A faithful copy of the whole listing is the goal. Match it exactly.

+ + + + +

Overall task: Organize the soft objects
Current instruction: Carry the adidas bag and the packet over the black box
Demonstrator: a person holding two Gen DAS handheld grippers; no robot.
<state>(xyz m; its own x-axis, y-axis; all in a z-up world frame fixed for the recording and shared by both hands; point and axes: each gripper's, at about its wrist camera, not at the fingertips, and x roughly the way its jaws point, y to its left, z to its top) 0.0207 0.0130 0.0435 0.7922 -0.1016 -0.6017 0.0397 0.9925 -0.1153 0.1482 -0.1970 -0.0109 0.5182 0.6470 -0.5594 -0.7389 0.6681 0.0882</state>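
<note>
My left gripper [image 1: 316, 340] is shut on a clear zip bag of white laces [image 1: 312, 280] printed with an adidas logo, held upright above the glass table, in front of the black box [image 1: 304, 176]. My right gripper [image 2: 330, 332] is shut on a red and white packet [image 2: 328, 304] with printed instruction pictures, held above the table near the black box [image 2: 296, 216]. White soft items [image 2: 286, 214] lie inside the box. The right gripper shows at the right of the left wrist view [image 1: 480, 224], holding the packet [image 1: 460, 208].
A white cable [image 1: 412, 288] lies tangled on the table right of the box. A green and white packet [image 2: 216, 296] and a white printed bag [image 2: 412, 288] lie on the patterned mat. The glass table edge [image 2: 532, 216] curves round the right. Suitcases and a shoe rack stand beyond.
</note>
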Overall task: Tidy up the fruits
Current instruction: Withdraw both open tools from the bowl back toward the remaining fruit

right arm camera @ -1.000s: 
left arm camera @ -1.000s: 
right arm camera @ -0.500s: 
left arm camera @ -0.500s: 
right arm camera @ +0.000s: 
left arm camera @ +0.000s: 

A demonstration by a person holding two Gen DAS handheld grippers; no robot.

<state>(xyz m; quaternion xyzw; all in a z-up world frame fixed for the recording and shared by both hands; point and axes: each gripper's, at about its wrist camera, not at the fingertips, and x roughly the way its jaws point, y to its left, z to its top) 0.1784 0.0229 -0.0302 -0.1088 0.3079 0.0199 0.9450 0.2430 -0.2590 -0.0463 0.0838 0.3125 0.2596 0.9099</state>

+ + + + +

[ANSWER TO THIS PROBLEM]
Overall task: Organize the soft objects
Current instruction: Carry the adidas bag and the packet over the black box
Demonstrator: a person holding two Gen DAS handheld grippers; no robot.
<state>(xyz m; its own x-axis, y-axis; all in a z-up world frame fixed for the recording and shared by both hands; point and axes: each gripper's, at about its wrist camera, not at the fingertips, and x roughly the way its jaws point, y to its left, z to its top) 0.0207 0.0130 0.0435 0.7922 -0.1016 -0.6017 0.0397 0.9925 -0.1153 0.1482 -0.1970 -0.0109 0.5182 0.6470 -0.5594 -0.7389 0.6681 0.0882</state>
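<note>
My left gripper [image 1: 316, 340] is shut on a clear zip bag of white laces [image 1: 312, 280] printed with an adidas logo, held upright above the glass table, in front of the black box [image 1: 304, 176]. My right gripper [image 2: 330, 332] is shut on a red and white packet [image 2: 328, 304] with printed instruction pictures, held above the table near the black box [image 2: 296, 216]. White soft items [image 2: 286, 214] lie inside the box. The right gripper shows at the right of the left wrist view [image 1: 480, 224], holding the packet [image 1: 460, 208].
A white cable [image 1: 412, 288] lies tangled on the table right of the box. A green and white packet [image 2: 216, 296] and a white printed bag [image 2: 412, 288] lie on the patterned mat. The glass table edge [image 2: 532, 216] curves round the right. Suitcases and a shoe rack stand beyond.
</note>
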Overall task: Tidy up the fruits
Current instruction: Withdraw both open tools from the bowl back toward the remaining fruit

right arm camera @ -1.000s: 
left arm camera @ -1.000s: 
right arm camera @ -0.500s: 
left arm camera @ -0.500s: 
right arm camera @ +0.000s: 
left arm camera @ +0.000s: 

A demonstration by a person holding two Gen DAS handheld grippers; no robot.

<state>(xyz m; quaternion xyzw; all in a z-up world frame fixed for the recording and shared by both hands; point and axes: each gripper's, at about its wrist camera, not at the fingertips, and x roughly the way its jaws point, y to its left, z to its top) 0.1784 0.0229 -0.0302 -0.1088 0.3079 0.0199 0.9450 0.2430 -0.2590 -0.0463 0.0838 0.3125 0.2596 0.9099</state>

No more work is needed on this exercise.